Erin Gannon is a Rising senior at Ohio University in Athens Ohio, where she is studying Forensic Chemistry. This summer she is working under the guidance of Chethani Ruhunage in the Alvarez lab studying methods and tools of organic materials chemistry, and electrochemistry to understand nanometer-scale phenomena and invent solutions and technologies for neuroscience, monitoring water quality, and energy storage. Her assigned project this summer is based around an engineering concept that will hopefully be able to be used as an electrode array to further understand the dopamine influence in neuroscience. Specifically, she is focusing on utilizing nanofibers, polymer, and the creation of a mold to fabricate multiple electrode arrays at once. The outcome of this engineering project is to manually create multiple electrode arrays to make the detection of dopamine within human bodily fluid samples more efficient and easier to analysis. Dopamine detection in a human blood sample using this manually built electrode array will utilize cyclic voltammetry technique and less sample fluid then the commonly used open ended CNT fiber electrode. The cyclic voltammetry method will detect the dopamine amount in a blood sample allow the study of neurons to be conducted.

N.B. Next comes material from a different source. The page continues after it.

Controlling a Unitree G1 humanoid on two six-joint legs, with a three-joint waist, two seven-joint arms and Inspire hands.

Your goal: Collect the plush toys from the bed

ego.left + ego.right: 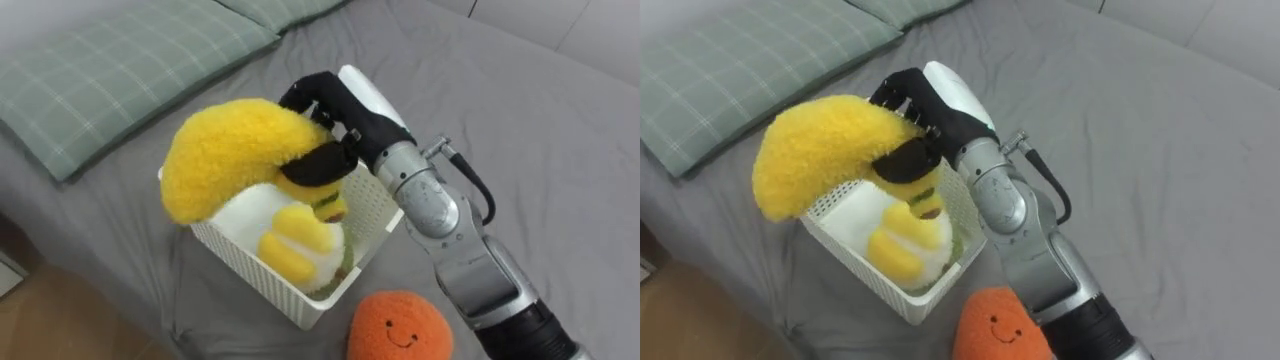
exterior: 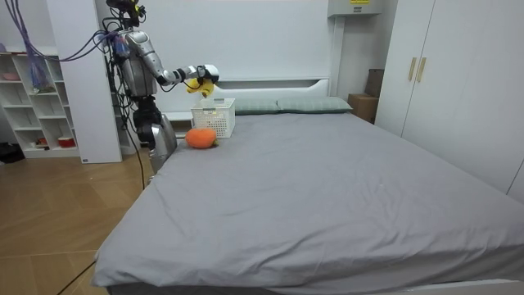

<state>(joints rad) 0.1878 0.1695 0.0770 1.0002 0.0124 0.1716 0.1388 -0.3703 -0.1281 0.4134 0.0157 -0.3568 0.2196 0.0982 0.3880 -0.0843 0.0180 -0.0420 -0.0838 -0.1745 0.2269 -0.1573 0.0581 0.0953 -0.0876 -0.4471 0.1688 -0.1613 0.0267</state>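
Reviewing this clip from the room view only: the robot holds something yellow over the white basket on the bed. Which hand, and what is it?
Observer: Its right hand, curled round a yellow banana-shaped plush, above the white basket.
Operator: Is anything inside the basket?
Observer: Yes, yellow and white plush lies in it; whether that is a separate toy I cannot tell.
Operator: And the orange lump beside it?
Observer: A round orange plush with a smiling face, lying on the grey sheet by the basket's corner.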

Sarah is a rising senior at The College of Wooster in Wooster, Ohio. This summer she is working in the Dima research lab, where she is computationally studying microtubule severing enzymes. These severing enzymes depolymerize and cause internal breaks in the microtubule lattice. Microtubule severing enzymes are responsible for the reorganization of microtubules in mitosis and meiosis, and they play important roles in cell motility, structure, and support. Sarah is working on two projects related to microtubule severing enzymes. The first project’s goal is to better understand the mechanism of microtubule severing enzymes. To do this, she is using coarse-grained modeling to see how the interaction strength of the severing enzyme to the microtubule affects the mechanism. For the second project she is looking at the monomers of the severing enzyme to better understand the possible secondary structural conformational changes. To accomplish this, she is taking protein trajectory data that was previously collected from molecular dynamics simulations and applying a type of unsupervised machine learning called clustering.

Zyrill is an upcoming junior majoring in chemistry at the University of Hawai'i at Hilo. In Dr. Kim's lab she is focusing on the structure and understanding of the mechanism of the human form of endonuclease SLXI and endonuclease SLX4. SLX41 by itself is inactive until it binds to the C-terminal region of SLX4. When the SLX1-SLX4 complex is formed, it is able to repair breaks in double-stranded DNA. Those broken double-stranded DNA can be caused by mechanical stress, chemical changes, metabolic reactions, chemotherapeutic drugs, and the process of meiosis. They go unrepaired, it can lead to gene deletion and chromosomal mutations. The SLX1-SLX4 complex is able to repair these breaks in DNA by cleaving near the branch point of branched DNA substrates. However, the mechanism of this actions is unknown. To learn more about this process, her goal is to purify SLX1 and SLX4 and have it be crystallized. The SLX1 and SLX4 complex is first expressed in Escherichia coli and followed by protein purification through affinity chromatography. Variables like affinity tags and pH are manipulated to find optimal condition at which SLX1 and SLX4 will purify. IF successfully purified, the endonucleases will be crystallized, and the results will be assessed to determine the structure and mechanism of action of the two proteins. This information will aid in further drug discovery.